Data entries
..........

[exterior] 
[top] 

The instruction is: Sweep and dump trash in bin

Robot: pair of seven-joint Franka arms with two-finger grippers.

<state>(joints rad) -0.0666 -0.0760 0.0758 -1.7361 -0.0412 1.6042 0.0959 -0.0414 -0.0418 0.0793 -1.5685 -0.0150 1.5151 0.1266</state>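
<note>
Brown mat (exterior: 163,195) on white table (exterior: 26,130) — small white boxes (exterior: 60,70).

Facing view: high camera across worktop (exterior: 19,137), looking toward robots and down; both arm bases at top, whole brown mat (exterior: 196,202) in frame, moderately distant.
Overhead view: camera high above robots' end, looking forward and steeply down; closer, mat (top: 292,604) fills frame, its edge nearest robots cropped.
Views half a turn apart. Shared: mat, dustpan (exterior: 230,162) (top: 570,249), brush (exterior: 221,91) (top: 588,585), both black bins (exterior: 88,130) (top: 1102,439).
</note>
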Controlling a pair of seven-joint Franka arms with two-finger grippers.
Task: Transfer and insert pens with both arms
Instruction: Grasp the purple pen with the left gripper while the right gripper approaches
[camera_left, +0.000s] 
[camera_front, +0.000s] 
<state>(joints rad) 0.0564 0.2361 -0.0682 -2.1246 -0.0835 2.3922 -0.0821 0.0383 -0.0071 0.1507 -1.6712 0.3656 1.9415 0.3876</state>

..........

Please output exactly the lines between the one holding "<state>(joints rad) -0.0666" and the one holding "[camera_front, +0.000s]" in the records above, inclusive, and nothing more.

## RESULT OF THIS TASK:
<state>(joints rad) -0.0666 -0.0760 0.0758 -1.7361 -0.0412 1.6042 0.0959 -0.0414 -0.0418 0.0793 -1.5685 -0.0150 1.5151 0.1266</state>
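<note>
Brown mat (exterior: 163,195) on white table (exterior: 26,130) — small white boxes (exterior: 60,70).

Facing view: high camera across worktop (exterior: 19,137), looking toward robots and down; both arm bases at top, whole brown mat (exterior: 196,202) in frame, moderately distant.
Overhead view: camera high above robots' end, looking forward and steeply down; closer, mat (top: 292,604) fills frame, its edge nearest robots cropped.
Views half a turn apart. Shared: mat, dustpan (exterior: 230,162) (top: 570,249), brush (exterior: 221,91) (top: 588,585), both black bins (exterior: 88,130) (top: 1102,439).
</note>
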Controlling a pair of seven-joint Franka arms with two-finger grippers.
Task: Transfer and insert pens with both arms
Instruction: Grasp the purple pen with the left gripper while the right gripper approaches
[camera_left, +0.000s] 
[camera_front, +0.000s] 

The work on this exercise is complete.